Auch in Russland starben viele Kritiker Putins. Erschossen wurden etwa die Journalistin Anna Politkowskaja (2006), die Menschenrechtlerin und Reporterin Natalja Estemirowa (2009) und der Oppositionelle und frühere Vize-Regierungschef Boris Nemzow (2015).

Die Liste der Mordanschläge gegen jene, die sich mit Machtapparat anlegen, ist lang. Allen Fällen gemeinsam ist, dass sie nicht restlos aufgeklärt sind. Unabhängig davon, wer konkret die Schuld hat, ist in Russland die Meinung verbreitet, dass die Politik des Kreml ein Klima schafft, in dem solche schweren Verbrechen möglich sind. Eine Verfolgung müssen Auftraggeber nicht fürchten.

Nicht nur Putin angeklagt

Der charismatische und schlagfertige Nawalny ist aber nicht nur dem Kreml eine Last, weil er in der Lage ist, Massen zu mobilisieren und gegen Putin auf die Strasse zu bringen. Er hat ein Millionenpublikum im Internet. Und er setzt der Staatspropaganda, die Millionen ausgibt, um Putin im besten Licht zu zeigen, mit seinen wöchentlichen Sendungen etwas entgegen, das es im Fernsehen in Russland nicht zu sehen gibt.

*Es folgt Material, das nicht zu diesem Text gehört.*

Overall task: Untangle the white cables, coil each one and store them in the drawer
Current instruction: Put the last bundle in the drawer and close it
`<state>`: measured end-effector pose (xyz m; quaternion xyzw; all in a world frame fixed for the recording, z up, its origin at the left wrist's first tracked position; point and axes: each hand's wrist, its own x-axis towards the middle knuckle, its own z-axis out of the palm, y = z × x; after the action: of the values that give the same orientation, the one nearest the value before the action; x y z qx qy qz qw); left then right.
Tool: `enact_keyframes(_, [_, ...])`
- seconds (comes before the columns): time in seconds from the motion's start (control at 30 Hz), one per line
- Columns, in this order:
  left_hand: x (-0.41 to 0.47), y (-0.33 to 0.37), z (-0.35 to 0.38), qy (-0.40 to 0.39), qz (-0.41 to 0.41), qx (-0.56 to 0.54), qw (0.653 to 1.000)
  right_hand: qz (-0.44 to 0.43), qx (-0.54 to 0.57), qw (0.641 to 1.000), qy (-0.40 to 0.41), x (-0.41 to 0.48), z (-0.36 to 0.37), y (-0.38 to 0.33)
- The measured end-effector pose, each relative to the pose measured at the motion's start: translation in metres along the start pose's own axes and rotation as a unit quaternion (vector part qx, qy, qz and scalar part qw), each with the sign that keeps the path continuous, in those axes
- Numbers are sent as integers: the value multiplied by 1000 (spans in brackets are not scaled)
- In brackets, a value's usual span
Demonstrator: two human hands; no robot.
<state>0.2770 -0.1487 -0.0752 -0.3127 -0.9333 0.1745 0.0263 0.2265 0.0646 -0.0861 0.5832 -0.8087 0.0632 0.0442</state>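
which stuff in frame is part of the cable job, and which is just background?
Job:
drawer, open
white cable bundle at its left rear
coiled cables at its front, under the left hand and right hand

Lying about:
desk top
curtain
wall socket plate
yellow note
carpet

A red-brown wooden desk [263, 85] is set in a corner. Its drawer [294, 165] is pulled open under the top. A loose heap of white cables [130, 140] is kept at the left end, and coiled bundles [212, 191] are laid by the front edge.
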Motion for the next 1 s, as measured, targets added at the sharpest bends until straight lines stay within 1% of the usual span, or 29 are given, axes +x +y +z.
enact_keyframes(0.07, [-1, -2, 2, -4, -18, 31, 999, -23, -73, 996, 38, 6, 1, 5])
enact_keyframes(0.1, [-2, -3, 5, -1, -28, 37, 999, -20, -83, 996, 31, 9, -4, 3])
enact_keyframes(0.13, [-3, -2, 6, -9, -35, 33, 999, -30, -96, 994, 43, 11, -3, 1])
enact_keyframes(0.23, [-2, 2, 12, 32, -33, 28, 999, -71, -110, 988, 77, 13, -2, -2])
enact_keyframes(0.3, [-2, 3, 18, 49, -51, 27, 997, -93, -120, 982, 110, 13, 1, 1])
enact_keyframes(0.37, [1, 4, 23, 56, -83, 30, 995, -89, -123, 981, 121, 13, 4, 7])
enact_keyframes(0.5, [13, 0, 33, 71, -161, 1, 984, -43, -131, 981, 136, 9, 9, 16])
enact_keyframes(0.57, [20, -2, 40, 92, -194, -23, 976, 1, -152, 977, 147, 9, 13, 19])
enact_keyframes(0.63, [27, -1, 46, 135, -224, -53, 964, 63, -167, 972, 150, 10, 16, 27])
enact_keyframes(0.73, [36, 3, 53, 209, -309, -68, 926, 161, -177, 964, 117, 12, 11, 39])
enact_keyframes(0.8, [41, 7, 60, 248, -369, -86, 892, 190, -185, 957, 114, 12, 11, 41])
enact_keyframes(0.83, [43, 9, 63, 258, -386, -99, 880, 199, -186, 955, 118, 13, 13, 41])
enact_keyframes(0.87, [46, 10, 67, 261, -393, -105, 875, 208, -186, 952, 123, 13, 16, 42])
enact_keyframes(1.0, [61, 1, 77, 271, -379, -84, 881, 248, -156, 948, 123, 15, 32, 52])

Immer wieder enthüllt er korrupte Machenschaften von Regierungsmitgliedern. Und auch die mit dem Kreml verbandelten Oligarchen fühlen sich bisweilen von ihm schmerzlich vorgeführt – allen voran der als «Putins Koch» bekannte Jewgeni Prigoschin. Der 59-Jährige, der etwa lukrative Aufträge für die Schul- und Kitaspeisung in Russland erhält, lässt mit seinen Klagen vor Gericht gegen Nawalny seit langem keinen Zweifel daran aufkommen, dass er dem Politiker ernsthaft schaden will.

Die russische Politologin Tatjana Stanowaja von der Denkfabrik Moskauer Carnegie Center sieht im Grunde zwei Lager, die an einer Ausschaltung Nawalnys Interesse haben könnten: zum einen die Protagonisten seiner Enthüllungen über Korruption in den Machtstrukturen; zum anderen die freiwilligen Unterstützer Putins, die sich selbst berufen sehen, alles für eine Stabilität des bestehenden Systems zu tun.



«Die Version, dass Putin persönlich angeordnet hat, das 'Problem Nawalny' zu lösen, ist fragwürdig», schrieb sie in ihrer Analyse. Stanowaja sieht viel mehr das Machtsystem in einer Krise. Jemand wie Nawalny werde dabei wie ein «Krebsgeschwür» empfunden, das sich ausbreite und alles zerstöre. Es gibt aus ihrer Sicht starke Kräfte, die dem Inlandsgeheimdienst keinen echten Schutz des Status quo zutrauten. Sie nähmen dann selbst die Dinge in die Hand.

«Kein Mensch, kein Problem»

«Nawalny könnte von jemandem vergiftet worden sein, der es für nötig hielt, sich einzumischen, weil der Apparat tatenlos ist», meinte Stanowaja. Der Kreml selbst tue indes so, als ob nichts Besonderes passiert sei. Putin mache die Lage für Nawalny umso gefährlicher, je mehr er ihn ignoriere – nach der Devise: «Kein Mensch, kein Problem.» So werde jemand wie Nawalny Ziel von Anschlägen.

Immer wieder weisen Experten darauf hin, dass der Kreml den Gegner Putins nie namentlich nenne. Es gilt freilich als einfaches Kreml-Handwerk, den Gegner nicht noch durch Namensnennung aufzuwerten. Kremlsprecher Peskow meinte dazu nur lapidar: «Er ist ein Patient und krank. So nennen wir ihn.» Und verband damit die besten Wünschen für eine baldige Genesung. Nawalnys Namen mied er wieder.